This well-established and broad-based course aims to encourage your creativity, individuality and personal growth through the study of graphic communication design. The emphasis is on the application of skills to develop ideas and present information in ways that are engaging, meaningful, useful and worthwhile.
You will be encouraged to develop your awareness and understanding of the social contexts and environmental responsibilities of design, so that you can identify communication strategies that will enrich people's lives by enabling them to be better informed about the world in which they live.
You will learn to engage audiences through imaginative and creative design solutions that may challenge, persuade, shock, provoke, excite and entertain, but always aim to inform. You will also develop the transferable and cognitive skills necessary for lifelong personal and professional development.

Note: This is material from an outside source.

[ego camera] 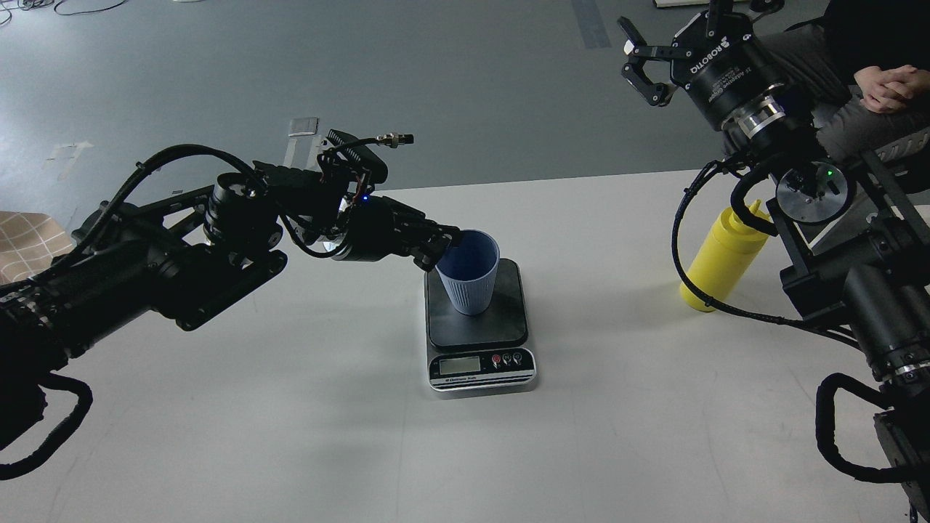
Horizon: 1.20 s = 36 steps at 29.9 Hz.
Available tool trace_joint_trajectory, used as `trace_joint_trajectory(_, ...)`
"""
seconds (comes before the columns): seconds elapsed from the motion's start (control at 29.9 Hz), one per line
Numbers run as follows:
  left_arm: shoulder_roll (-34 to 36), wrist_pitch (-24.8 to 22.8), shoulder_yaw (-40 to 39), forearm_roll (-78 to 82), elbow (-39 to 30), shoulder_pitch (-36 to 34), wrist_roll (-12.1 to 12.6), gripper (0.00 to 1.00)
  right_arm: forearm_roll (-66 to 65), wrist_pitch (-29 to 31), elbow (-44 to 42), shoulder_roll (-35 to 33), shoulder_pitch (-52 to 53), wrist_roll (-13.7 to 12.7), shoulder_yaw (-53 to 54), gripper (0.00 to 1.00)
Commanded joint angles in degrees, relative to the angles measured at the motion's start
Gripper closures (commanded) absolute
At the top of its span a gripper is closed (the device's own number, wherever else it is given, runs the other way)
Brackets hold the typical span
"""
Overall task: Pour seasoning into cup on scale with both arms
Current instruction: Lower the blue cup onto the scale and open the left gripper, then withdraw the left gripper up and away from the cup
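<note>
The light-blue ribbed cup (468,280) stands on the black plate of the scale (479,330) at mid-table, leaning slightly. My left gripper (438,247) reaches in from the left and is shut on the cup's left rim. The yellow seasoning bottle (719,261) stands on the table at the right, its top partly hidden behind my right arm's cable. My right gripper (636,62) is open and empty, raised high above the table's far edge, up and left of the bottle.
The scale's silver front with LCD (459,365) and buttons faces me. A seated person's clasped hands (890,78) show at the top right. The table's far edge (552,180) runs behind the scale, with grey floor beyond.
</note>
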Motion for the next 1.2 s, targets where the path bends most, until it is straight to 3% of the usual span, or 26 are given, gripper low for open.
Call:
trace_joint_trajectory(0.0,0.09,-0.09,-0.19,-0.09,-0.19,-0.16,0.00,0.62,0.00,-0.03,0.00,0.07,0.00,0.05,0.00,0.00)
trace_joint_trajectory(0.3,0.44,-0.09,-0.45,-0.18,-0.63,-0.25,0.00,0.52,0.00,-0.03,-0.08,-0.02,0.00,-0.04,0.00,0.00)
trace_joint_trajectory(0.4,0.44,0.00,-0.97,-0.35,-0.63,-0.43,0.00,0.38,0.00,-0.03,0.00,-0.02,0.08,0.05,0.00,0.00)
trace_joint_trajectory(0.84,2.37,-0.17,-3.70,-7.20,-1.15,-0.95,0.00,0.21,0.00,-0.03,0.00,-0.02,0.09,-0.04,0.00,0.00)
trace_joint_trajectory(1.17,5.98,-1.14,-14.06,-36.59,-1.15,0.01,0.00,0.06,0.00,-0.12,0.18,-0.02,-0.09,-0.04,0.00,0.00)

Graphic design is a multi-disciplinary activity that requires a wide range of intellectual, creative and technical skills. The course places emphasis on the design, presentation and communication of ideas and information suited to the genuine needs of the end-user. We seek to produce communication that may enrich people's lives by enabling them to be better informed about the world in which they live.
Based at the recently refurbished Harrow Campus – home to the Westminster School of Media, Arts and Design – you will work alongside students from film, photography, music, fashion and journalism, in a unique creative hothouse.

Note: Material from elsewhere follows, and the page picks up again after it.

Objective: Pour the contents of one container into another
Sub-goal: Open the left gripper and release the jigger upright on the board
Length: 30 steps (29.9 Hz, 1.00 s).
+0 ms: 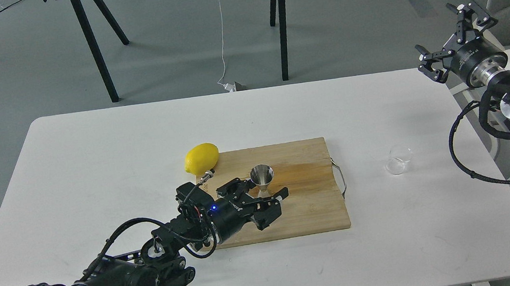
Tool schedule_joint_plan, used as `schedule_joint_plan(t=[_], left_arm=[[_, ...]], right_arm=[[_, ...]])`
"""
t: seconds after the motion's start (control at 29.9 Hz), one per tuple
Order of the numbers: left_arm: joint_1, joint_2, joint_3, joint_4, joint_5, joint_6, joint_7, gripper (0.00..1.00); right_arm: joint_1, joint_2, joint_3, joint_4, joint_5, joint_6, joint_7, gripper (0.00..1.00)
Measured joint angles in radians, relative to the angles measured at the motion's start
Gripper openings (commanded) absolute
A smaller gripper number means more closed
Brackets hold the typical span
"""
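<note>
Left pincer gapes beside the jigger on the board; a careless nudge could topple it. Right pincer hangs open, far above the glass on the worktop.

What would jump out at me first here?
Probably the bright yellow lemon at the wooden cutting board's back left corner. Next, the left tool, open beside the shiny steel jigger standing on the board. A small clear glass tumbler sits alone on the white table, right of the board.
</note>
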Motion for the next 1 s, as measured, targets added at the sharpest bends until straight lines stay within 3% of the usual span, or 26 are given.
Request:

The project work produced reflects the broad range of our students' interests and understanding of design, and of the media through which they communicate. It also reflects the diversity of contemporary audiences.
The course encourages your creativity, individuality, personal growth and understanding, employing a range of delivery and teaching strategies including project work, group work and collaboration, workshops, seminars, group tutorials, crits and think-tank sessions.
All modules are assessed through coursework: practical modules are typically assessed through a combination of crits, or submitted completed work and planning/research material, while assessment of theoretical modules includes written work, seminar presentations, research plans, visual essays and online study tasks.